5. Shelly-Ann Fraser-Pryce (Jamaica)

Shelly-Ann Fraser-Pryce on her way to winning a fourth 100m World Title in Doha.

Shelly-Ann Fraser-Pryce is quite a shade of every good thing you want to describe in contemporary Track and Field. After winning three World 100m titles and adding a 100m Bronze medal to her Olympic haul that started way back in 2008 even with an injured foot, she took some time off to have a baby -little Zyon.

She returned to the game in 2018, broke 11s in her first season back, but being a long-term champion as it were, it was clear that the 2019 season would be one for some sizing. She started her season by clocking 11.20s to win the women’s 100m at the Grenada Invitational. The following month, she competed in her first 200m in a while at the Nike Seniors link-up and also topped that in 23.07s.

She sharpened up her running at the Jamaican All-Comers meet where she broke 11s with a time of 10.97s that earned her another win, and then improved to 10.88s at the Racers Grand Prix and was clearly on a path to redemption at the Jamaican National Championships in Kingston.

With well controlled preliminary races – 11.08s in the heats and 10.93s in the semifinals, she faced Olympic Champion, Elaine Thompson, who was in a lane inside hers.
As it turned out, the ‘Pocket Rocket’ had not lost her touch as she exploded off the blocks, leading by half a metre on the entire field.
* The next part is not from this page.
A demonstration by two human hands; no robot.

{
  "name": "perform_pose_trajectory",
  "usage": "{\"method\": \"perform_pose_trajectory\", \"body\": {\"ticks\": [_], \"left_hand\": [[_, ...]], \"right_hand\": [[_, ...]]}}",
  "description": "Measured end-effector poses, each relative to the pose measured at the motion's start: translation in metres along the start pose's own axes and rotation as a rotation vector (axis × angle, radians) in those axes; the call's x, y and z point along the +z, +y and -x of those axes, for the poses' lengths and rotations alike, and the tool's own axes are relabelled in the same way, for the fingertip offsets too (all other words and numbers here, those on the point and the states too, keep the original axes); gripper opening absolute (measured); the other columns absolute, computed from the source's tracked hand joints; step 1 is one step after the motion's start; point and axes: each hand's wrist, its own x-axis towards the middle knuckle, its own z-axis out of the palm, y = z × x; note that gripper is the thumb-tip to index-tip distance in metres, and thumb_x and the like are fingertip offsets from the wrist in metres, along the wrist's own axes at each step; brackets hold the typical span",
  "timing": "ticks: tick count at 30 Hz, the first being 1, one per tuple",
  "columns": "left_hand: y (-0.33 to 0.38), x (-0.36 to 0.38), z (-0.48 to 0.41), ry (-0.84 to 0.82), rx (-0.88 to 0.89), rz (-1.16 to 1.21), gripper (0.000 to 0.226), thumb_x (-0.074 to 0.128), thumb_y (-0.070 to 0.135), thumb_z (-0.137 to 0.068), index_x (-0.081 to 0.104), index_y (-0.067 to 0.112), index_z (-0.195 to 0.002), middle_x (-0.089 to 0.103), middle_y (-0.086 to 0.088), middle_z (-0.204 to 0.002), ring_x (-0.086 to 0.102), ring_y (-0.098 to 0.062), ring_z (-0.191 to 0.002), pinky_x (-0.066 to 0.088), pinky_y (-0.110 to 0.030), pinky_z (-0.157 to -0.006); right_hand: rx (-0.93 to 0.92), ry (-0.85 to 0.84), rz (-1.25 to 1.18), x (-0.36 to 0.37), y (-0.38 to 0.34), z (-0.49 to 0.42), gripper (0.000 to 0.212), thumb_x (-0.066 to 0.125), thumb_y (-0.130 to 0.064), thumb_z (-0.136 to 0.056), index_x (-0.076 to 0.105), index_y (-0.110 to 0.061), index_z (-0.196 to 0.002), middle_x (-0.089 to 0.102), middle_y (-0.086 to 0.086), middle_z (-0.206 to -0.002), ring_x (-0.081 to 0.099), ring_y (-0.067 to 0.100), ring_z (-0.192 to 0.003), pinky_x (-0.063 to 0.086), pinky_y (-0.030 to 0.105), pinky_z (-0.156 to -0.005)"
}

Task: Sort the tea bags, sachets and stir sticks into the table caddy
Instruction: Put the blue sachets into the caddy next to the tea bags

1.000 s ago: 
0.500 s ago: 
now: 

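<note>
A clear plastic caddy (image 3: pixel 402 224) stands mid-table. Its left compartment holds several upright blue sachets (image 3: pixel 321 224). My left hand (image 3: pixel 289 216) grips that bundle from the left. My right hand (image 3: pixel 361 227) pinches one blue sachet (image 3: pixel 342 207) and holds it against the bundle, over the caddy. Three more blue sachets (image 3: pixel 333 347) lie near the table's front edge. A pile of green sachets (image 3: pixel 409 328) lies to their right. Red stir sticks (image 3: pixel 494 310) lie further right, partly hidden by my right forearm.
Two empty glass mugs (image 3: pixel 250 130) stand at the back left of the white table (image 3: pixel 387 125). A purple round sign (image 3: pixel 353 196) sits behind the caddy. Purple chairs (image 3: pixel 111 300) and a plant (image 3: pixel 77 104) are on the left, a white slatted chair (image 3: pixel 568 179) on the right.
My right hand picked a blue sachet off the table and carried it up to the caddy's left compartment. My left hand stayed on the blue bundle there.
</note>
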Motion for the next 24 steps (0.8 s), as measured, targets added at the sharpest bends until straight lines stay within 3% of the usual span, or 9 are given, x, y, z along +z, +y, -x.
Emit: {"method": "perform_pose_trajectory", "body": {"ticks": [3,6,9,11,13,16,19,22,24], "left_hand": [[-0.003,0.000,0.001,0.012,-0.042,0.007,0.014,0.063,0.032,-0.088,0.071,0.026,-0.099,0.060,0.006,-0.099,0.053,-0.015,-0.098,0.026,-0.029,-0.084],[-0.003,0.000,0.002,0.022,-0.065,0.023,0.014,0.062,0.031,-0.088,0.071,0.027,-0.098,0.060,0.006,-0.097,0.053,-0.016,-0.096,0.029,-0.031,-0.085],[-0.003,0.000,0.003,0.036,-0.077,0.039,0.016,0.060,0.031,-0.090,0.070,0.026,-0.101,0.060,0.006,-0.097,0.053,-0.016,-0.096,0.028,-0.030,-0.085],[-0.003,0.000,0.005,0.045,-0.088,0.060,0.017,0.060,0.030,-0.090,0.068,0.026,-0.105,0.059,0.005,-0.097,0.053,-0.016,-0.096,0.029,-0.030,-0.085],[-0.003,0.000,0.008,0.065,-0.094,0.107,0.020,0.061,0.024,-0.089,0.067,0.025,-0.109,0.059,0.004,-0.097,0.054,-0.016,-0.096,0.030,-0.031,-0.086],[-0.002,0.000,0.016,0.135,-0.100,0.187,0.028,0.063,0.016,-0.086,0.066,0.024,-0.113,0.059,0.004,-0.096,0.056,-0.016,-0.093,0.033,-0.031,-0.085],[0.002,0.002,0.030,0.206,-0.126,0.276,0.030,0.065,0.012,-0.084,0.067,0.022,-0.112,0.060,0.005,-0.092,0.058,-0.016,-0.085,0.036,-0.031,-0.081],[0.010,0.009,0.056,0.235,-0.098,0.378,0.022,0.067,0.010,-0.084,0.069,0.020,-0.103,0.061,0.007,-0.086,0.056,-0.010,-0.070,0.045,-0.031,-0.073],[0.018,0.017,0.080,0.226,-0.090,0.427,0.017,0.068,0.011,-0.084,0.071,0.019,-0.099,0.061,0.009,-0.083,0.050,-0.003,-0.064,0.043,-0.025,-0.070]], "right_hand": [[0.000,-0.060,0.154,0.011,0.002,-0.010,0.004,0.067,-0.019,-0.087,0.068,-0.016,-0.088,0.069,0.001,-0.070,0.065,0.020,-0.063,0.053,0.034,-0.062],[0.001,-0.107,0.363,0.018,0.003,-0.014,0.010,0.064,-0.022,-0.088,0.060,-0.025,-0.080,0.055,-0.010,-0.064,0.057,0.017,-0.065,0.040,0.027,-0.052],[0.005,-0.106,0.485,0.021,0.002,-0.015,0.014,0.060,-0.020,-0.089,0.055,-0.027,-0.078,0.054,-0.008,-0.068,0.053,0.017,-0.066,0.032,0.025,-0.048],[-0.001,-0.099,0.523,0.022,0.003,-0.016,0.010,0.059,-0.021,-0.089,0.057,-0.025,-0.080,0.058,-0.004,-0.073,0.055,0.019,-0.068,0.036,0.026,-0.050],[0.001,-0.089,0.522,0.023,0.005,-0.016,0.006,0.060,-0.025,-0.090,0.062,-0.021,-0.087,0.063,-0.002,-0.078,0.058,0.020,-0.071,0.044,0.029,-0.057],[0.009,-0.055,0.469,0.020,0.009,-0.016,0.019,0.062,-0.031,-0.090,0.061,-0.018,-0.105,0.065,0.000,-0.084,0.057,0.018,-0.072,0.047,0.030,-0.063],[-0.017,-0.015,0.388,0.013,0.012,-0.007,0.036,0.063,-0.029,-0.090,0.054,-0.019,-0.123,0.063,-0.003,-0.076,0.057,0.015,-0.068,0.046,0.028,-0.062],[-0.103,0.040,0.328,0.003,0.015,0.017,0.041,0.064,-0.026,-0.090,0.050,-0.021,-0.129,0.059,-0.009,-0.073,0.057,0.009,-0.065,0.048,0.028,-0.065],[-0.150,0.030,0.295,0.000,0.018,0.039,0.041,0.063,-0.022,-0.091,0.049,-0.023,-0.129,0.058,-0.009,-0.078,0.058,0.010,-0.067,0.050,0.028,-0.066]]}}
Thompson began to close in but SAFP was a fighter indeed, hanging on while they both flashed past the finish in an identical 10.73s, with Thompson awarded the win by some thousandths of a second.

Again, in the 200m where she rarely competed, she clocked 22.22s to finish 2nd behind Thompson who completed the national 100/200m double. Running a much more conservative race at her next meet in Palo Alto, she finished 8th in 11.39s and then clocked a massive 10.74s to show that her race in Kingston was no fluke.

She also won the 100m at the Meeting Citta Di Padova, then broke 10.8s at the Muller Anniversary Games for the third time with a 10.78s clocking. Having won so many meets, she wasn’t so sharp out of the blocks at the Diamond League final in Brussels but she held her form well to finish in 2nd place, timed 10.95s behind Dina Asher-Smith.

Shelly-Ann Fraser-Pryce celebrates winning the World 100m Title with her baby, Zyon.

With her hair characteristically spelling the colours of the Jamaican flag in Doha, Fraser-Pryce clocked the fastest time ever recorded in a women’s 100m heat at the World Championships – a rather stunning 10.80s that she made look so simple.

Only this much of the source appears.